**Work request**
What you return should be the full listing, exactly as given.

**Material provided**
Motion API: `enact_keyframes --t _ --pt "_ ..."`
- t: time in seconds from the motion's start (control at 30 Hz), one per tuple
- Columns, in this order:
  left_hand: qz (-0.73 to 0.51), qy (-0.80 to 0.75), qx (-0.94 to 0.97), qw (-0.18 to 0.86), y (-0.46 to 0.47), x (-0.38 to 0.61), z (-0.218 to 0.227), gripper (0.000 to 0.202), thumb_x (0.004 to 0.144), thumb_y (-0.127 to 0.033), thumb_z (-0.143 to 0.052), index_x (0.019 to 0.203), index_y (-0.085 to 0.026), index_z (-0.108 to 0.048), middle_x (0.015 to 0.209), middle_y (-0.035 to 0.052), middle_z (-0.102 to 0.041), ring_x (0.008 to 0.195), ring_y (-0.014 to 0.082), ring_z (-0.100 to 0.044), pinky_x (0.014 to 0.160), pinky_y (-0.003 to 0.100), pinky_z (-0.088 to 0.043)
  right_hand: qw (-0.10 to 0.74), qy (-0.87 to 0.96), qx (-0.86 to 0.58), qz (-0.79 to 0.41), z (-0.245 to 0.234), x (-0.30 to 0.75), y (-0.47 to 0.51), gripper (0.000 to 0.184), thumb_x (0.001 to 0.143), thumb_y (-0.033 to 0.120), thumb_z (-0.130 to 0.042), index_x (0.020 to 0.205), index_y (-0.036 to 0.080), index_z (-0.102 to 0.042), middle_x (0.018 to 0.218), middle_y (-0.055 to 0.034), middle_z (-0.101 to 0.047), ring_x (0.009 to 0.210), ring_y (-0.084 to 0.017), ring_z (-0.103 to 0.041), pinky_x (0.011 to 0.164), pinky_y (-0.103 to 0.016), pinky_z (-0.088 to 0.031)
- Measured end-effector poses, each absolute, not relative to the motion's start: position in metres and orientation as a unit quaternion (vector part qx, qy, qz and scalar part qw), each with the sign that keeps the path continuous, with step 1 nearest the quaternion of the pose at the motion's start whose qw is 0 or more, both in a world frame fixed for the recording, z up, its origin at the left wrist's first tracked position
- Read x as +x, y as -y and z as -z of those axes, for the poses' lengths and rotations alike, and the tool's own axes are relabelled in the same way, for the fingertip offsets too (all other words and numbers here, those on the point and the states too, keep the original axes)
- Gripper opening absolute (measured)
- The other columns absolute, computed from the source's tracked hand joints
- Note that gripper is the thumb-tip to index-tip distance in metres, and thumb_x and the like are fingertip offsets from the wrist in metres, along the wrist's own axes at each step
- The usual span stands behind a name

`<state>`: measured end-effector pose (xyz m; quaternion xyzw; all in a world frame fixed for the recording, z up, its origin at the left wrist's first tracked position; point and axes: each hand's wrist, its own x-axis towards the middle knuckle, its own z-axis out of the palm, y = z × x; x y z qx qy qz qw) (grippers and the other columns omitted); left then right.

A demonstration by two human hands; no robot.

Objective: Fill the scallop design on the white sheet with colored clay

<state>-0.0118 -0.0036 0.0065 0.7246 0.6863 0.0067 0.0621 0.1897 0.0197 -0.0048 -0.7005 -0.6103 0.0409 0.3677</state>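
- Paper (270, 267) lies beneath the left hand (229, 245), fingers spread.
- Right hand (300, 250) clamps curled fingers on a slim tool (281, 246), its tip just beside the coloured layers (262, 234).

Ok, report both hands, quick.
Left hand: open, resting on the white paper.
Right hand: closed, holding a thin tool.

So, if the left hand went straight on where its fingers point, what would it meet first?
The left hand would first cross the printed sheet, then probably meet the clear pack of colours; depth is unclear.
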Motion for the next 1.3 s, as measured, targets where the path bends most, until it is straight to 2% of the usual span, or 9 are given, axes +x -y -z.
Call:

**Written solution**
Motion API: `enact_keyframes --t _ --pt "_ ..."`
- t: time in seconds from the motion's start (control at 30 Hz), one per tuple
- Columns, in this order:
  left_hand: qz (-0.73 to 0.51), qy (-0.80 to 0.75), qx (-0.94 to 0.97), qw (-0.18 to 0.86), y (-0.46 to 0.47), x (-0.38 to 0.61), z (-0.218 to 0.227), gripper (0.000 to 0.202), thumb_x (0.004 to 0.144), thumb_y (-0.127 to 0.033), thumb_z (-0.143 to 0.052), index_x (0.019 to 0.203), index_y (-0.085 to 0.026), index_z (-0.108 to 0.048), middle_x (0.015 to 0.209), middle_y (-0.035 to 0.052), middle_z (-0.102 to 0.041), ring_x (0.008 to 0.195), ring_y (-0.014 to 0.082), ring_z (-0.100 to 0.044), pinky_x (0.014 to 0.160), pinky_y (-0.003 to 0.100), pinky_z (-0.088 to 0.043)
  right_hand: qw (-0.10 to 0.74), qy (-0.87 to 0.96), qx (-0.86 to 0.58), qz (-0.79 to 0.41), z (-0.245 to 0.234), x (-0.30 to 0.75), y (-0.47 to 0.51), gripper (0.000 to 0.184), thumb_x (0.001 to 0.143), thumb_y (-0.033 to 0.120), thumb_z (-0.130 to 0.042), index_x (0.020 to 0.205), index_y (-0.036 to 0.080), index_z (-0.102 to 0.042), middle_x (0.018 to 0.218), middle_y (-0.055 to 0.034), middle_z (-0.101 to 0.047), ring_x (0.009 to 0.210), ring_y (-0.084 to 0.017), ring_z (-0.103 to 0.041), pinky_x (0.011 to 0.164), pinky_y (-0.103 to 0.016), pinky_z (-0.088 to 0.031)
- Measured end-effector poses, each absolute, not relative to the motion's start: position in metres and orientation as a unit quaternion (vector part qx, qy, qz and scalar part qw), each with the sign that keeps the path continuous, with step 1 nearest the quaternion of the pose at the motion's start whose qw is 0 or more, both in a world frame fixed for the recording, z up, its origin at the left wrist's first tracked position
- Read x as +x, y as -y and z as -z of those axes, for the poses' lengths and rotations alike, and the tool's own axes are relabelled in the same way, for the fingertip offsets too (all other words and numbers here, those on the point and the states too, keep the original axes)
- Gripper opening absolute (measured)
- The other columns absolute, computed from the source's tracked hand joints
- Note that gripper is the thumb-tip to index-tip distance in metres, and thumb_x and the like are fingertip offsets from the wrist in metres, along the wrist's own axes at each step
- The usual span stands behind a name

`<state>`: measured end-effector pose (xyz m; quaternion xyzw; all in a world frame fixed for the recording, z up, its origin at the left wrist's first tracked position; point and axes: each hand's wrist, its own x-axis towards the middle knuckle, its own z-axis out of the palm, y = z × x; x y z qx qy qz qw) (grippers and the other columns omitted); left then right.

A demonstration by two human hands; no robot.

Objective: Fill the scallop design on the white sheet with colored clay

<state>-0.0118 -0.0036 0.0065 0.7246 0.6863 0.0067 0.0621 0.1897 0.0197 -0.0048 -0.7005 -0.6103 0.0409 0.3677</state>
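- Paper (270, 267) lies beneath the left hand (229, 245), fingers spread.
- Right hand (300, 250) clamps curled fingers on a slim tool (281, 246), its tip just beside the coloured layers (262, 234).

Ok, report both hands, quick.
Left hand: open, resting on the white paper.
Right hand: closed, holding a thin tool.

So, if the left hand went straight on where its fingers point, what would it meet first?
The left hand would first cross the printed sheet, then probably meet the clear pack of colours; depth is unclear.
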Motion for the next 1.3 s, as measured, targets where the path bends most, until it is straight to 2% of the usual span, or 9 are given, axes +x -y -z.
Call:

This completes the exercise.